## [Problem]
Search the listing below for the word "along", and copy every line in which it turns up.

-- Provided entries follows --

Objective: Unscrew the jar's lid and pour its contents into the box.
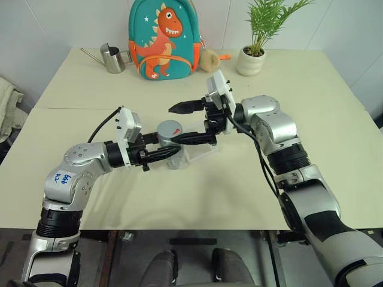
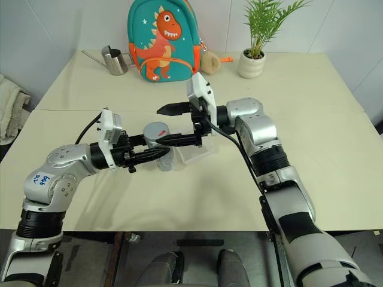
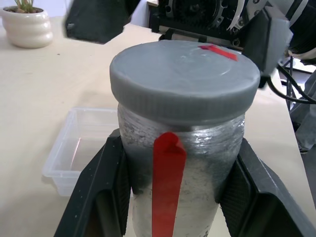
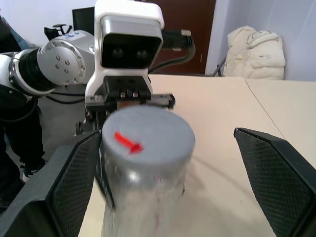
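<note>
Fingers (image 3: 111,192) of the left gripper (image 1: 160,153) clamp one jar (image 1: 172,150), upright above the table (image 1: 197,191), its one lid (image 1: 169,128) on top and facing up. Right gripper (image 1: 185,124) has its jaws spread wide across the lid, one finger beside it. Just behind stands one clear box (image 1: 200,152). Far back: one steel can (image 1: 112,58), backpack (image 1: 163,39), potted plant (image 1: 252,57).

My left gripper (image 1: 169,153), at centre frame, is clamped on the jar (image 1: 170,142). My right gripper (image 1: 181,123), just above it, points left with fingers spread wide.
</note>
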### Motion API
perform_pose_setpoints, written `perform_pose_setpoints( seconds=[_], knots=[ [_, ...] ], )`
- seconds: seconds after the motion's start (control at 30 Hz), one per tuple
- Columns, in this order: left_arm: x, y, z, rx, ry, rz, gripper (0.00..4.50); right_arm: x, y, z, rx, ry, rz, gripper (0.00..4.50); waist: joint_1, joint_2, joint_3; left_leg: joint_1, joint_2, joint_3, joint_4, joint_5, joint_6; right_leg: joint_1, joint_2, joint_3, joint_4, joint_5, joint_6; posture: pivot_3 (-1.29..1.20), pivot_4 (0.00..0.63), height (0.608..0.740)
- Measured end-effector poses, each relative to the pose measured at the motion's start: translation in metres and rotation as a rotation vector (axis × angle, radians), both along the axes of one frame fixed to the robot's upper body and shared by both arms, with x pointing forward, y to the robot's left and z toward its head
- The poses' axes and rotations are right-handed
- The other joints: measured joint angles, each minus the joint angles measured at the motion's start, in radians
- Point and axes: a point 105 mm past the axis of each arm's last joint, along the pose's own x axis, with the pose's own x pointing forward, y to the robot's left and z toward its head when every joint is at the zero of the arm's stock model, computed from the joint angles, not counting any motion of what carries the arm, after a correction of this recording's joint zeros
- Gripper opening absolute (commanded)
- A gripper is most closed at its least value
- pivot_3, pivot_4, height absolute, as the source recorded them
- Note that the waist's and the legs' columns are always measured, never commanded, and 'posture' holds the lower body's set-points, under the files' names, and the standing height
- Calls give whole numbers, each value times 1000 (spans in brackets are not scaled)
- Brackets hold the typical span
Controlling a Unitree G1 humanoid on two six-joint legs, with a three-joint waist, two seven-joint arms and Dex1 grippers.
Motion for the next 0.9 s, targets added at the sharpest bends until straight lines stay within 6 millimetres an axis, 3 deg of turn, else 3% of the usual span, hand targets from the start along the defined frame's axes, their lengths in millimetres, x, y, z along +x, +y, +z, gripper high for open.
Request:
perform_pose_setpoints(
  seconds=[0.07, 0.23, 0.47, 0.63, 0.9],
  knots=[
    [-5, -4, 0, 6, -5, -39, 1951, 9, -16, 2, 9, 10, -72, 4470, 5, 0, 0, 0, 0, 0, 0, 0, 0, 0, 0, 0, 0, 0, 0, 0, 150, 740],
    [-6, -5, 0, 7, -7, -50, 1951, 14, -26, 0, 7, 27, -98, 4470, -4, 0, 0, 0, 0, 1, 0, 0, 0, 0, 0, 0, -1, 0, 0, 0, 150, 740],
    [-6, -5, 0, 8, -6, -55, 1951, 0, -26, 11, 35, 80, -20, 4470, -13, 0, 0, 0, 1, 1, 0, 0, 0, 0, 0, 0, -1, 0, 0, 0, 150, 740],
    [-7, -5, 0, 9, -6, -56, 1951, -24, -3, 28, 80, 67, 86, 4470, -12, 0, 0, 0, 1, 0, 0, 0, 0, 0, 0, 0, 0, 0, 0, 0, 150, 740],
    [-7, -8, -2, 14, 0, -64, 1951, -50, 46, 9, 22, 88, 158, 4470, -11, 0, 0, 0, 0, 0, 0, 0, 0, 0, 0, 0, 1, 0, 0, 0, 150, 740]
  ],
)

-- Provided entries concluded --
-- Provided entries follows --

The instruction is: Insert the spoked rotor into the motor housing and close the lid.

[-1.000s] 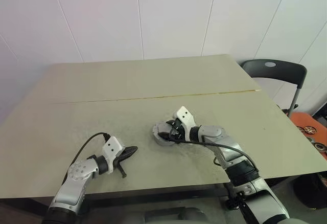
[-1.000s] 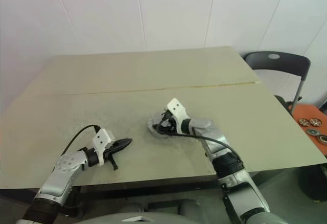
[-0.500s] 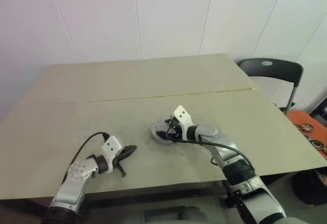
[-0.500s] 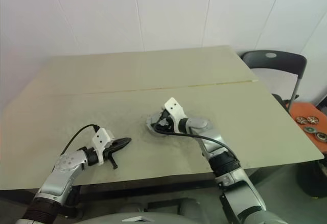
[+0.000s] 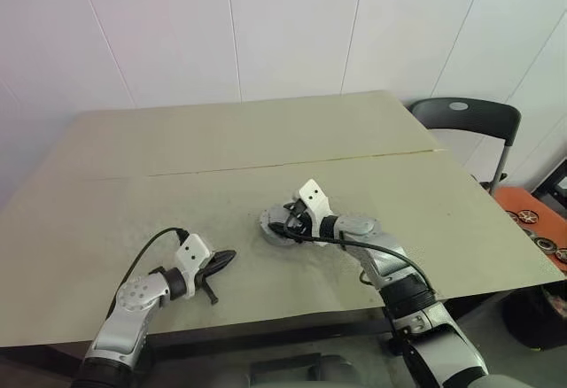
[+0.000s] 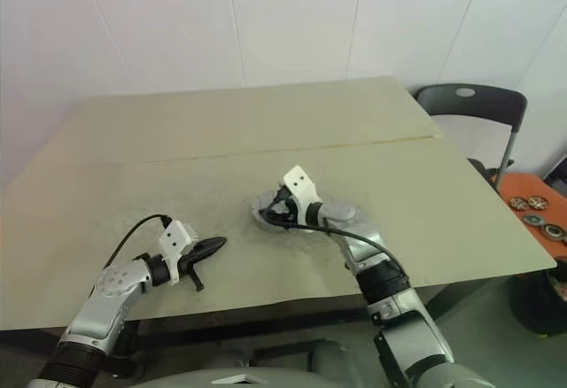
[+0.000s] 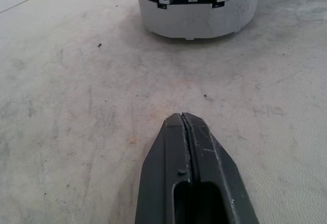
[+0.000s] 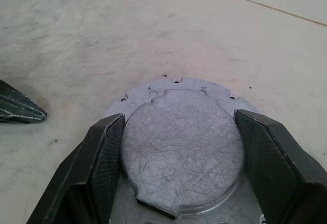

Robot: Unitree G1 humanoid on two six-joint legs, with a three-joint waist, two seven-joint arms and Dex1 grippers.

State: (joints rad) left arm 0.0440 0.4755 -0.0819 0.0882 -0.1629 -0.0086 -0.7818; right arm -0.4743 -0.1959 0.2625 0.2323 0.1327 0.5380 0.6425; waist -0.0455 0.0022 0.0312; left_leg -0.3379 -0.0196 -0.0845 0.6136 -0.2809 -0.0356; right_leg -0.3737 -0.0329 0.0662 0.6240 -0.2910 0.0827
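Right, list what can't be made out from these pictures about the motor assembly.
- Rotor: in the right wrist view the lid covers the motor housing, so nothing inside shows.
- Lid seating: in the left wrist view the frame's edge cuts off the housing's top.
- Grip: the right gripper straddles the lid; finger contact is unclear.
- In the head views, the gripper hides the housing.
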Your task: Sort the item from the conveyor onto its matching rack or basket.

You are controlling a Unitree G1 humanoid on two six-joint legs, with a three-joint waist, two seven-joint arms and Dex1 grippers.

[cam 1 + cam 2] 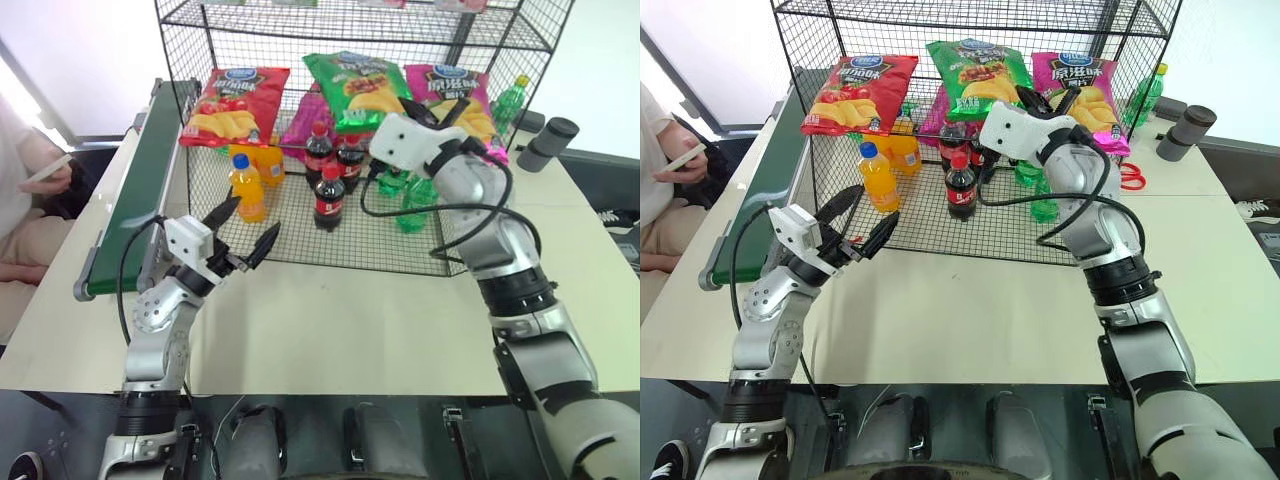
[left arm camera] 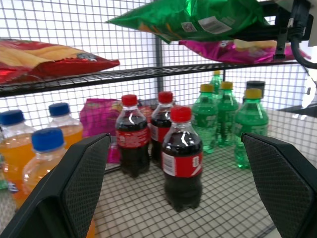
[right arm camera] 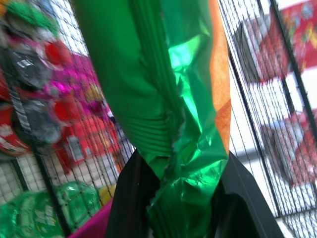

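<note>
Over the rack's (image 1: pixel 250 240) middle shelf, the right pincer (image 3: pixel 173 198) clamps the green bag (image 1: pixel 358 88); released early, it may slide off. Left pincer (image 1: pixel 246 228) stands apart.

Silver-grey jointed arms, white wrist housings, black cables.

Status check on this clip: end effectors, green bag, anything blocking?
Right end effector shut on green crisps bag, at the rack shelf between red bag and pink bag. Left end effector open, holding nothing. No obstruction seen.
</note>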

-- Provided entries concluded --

## [Exercise solution]
- Measured end-effector poses, each relative to the pose measured at the motion's start: translation in metres and rotation as a rotation vector (axis × angle, radians), both along the axes of one frame fixed to the robot's upper body and shared by both arms, with x pointing forward, y to the robot's left and z toward its head
- Point and axes: a point 105 mm past the axis of each arm's last joint, along the pose's own x axis, with the pose's own x pointing forward, y to the robot's left and z toward its head when every joint is at the zero of the arm's stock model, computed from the joint angles, not counting any motion of what carries the arm, after a correction of this recording's joint zeros
Motion for the next 0.9 s, targets added at the sharpest bends until straight lines stay within 6 millimetres an axis, 3 deg of turn, else 3% of the usual span, hand targets from the start along the defined frame's axes, their lengths in millimetres, x, y, z along +x, +y, +z, gripper high for open.

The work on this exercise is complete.